У пристани | страница 10
«Зося? Кажется, она! — всполошилась пани и начала прислушиваться к тихому гомону. — Но кто бы был другой, не Ясинский ли?.. Только нет: у того хриплый, тусклый голос, а этот позвонче».
— Ох, панно кохана, — звучал между тем баритон, — я околдован, я очарован... Эти небесные очи пьянят мне душу, эти розы щечек кипятят мою кровь! Эти соблазнительные губки манят, тянут...
— Ой, пане! Что вы? — прервал его кокетливый женский голос, в котором Марылька сейчас же признала голос своей наперсницы Зоси, — Оставьте, оставьте! Вот сейчас закричу и пану скажу.
«Да ведь это Ясинский! — подумала Марылька. — Ха-ха— ха! Сегодня уверял меня в своей преданной любви и немедленно же перешел к моей горничной!»
Она презрительно пожала плечами и стала слушать дальше.
— Пане, пустите, — протестовала деланно строго Зося. — Я пану... оставьте, не поверю ничему... Меня не обманете. Я знаю, что пан привез себе коханку, слыхала, слыхала!
— Ой, панно-любко, от кого слыхала?
— Нашлись такие.
— Ой-ой-ой! Вот оно что, понимаю! протянул насмешливо баритон.
— Понимать-то нечего, а что привез пан, так привез.
— А если я чист, как голубь? Если это совсем другое, то что тогда?
— Пусть пан сначала докажет... Мне сказали...
— Только, видно, не все сказали, иначе бы панна сделала упрек не мне, а другому...
«О чем это они?» — прислушалась с еще большим интересом Марылька.
Но разговор понизился до шепота, к тому же в это время в столовой раздался стук многих шагов и шум веселого говора.
III
— Да, панове, — вырезывался из общего гама громкий и хвастливый голос, принадлежавший, очевидно, Чаплинскому. — Редкий, можно сказать, мастерской выстрел!
Я даже сам себе удивился!
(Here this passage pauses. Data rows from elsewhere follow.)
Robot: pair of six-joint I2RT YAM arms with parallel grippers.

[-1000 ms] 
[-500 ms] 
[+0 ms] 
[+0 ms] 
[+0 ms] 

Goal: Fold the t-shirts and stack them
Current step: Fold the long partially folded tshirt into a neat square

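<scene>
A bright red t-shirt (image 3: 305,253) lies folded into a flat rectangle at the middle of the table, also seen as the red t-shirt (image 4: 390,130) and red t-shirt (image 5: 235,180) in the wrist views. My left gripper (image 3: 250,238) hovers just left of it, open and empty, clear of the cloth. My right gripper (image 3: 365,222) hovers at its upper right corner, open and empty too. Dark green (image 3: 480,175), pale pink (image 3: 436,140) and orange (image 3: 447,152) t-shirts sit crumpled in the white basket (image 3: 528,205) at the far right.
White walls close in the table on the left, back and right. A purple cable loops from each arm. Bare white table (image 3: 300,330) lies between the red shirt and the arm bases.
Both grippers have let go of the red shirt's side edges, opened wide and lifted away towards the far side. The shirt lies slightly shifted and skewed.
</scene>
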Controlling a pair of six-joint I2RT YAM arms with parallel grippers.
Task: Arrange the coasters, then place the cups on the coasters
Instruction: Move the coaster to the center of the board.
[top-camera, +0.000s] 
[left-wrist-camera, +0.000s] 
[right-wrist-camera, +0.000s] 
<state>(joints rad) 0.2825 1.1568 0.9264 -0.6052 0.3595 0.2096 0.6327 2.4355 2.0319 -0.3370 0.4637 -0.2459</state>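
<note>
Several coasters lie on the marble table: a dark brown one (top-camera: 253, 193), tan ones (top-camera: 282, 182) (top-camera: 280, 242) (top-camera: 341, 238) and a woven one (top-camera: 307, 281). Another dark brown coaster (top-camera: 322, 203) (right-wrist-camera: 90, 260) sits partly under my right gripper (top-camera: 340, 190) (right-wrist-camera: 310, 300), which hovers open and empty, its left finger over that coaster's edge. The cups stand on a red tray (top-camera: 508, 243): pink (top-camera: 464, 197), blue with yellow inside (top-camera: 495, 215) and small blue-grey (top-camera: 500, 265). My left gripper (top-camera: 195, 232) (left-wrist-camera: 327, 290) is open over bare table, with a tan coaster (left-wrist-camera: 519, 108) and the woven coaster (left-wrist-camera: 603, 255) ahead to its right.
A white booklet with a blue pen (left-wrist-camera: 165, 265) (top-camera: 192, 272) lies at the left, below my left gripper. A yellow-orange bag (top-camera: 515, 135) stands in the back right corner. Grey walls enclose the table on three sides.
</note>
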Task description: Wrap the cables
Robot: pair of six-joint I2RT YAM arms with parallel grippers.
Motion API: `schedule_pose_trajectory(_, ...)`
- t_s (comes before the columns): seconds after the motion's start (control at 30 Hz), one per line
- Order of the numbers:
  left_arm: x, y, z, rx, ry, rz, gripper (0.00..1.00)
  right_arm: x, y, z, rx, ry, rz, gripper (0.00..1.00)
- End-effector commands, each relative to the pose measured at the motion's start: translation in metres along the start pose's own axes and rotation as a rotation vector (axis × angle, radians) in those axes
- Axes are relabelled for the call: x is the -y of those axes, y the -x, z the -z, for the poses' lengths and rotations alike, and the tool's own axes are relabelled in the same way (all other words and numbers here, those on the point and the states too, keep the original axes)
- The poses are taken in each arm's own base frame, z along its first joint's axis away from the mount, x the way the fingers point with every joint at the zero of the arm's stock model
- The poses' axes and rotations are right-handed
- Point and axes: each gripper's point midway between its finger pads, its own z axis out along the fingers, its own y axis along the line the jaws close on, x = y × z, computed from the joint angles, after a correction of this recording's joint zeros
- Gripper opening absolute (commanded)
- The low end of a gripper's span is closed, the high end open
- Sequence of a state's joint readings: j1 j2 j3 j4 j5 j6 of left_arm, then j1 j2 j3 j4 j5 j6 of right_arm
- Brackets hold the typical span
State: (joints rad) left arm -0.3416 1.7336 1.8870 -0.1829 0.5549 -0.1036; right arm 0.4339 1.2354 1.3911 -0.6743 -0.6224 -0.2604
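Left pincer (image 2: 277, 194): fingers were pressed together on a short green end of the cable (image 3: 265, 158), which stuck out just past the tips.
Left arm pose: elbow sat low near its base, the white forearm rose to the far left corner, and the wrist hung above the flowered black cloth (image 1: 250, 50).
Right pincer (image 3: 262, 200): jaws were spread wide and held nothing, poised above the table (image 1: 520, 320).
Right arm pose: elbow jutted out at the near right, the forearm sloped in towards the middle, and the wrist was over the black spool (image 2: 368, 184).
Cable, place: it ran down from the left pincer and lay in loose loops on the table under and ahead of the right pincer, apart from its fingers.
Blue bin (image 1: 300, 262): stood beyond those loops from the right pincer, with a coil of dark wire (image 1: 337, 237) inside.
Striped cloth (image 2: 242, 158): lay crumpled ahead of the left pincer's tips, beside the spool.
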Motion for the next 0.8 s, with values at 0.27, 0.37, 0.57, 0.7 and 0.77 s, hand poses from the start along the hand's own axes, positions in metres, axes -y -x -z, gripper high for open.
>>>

Жена в опасности, понимаете, все-таки волнение... Бестия поднялась прямо на нее, но рука оказалась привычной, не изменила: трах, и в самое ухо! Как тяпнул, так только промычал кудлач и «падам до ног»!
Дружный смех поддержал рассказчика, хотя в нем ясно звучала насмешка. Марылька задрожала от негодования; она было сорвалась с места, чтобы уличить во лжи этого наглеца перед всею его пьяною компанией, но все они были теперь так противны ей, что она не смогла преодолеть своего брезгливого чувства и осталась. А в столовой, за перекатами смеха и хвалебных возгласов, пошли здравицы в честь доблести неустрашимого рыцаря, и Чаплинский принимал их, видимо, с заслуженным достоинством.
— Да, вот на пана только и надежда, — прибавил кто— то, — если на нас нападет этот шельма Хмельницкий.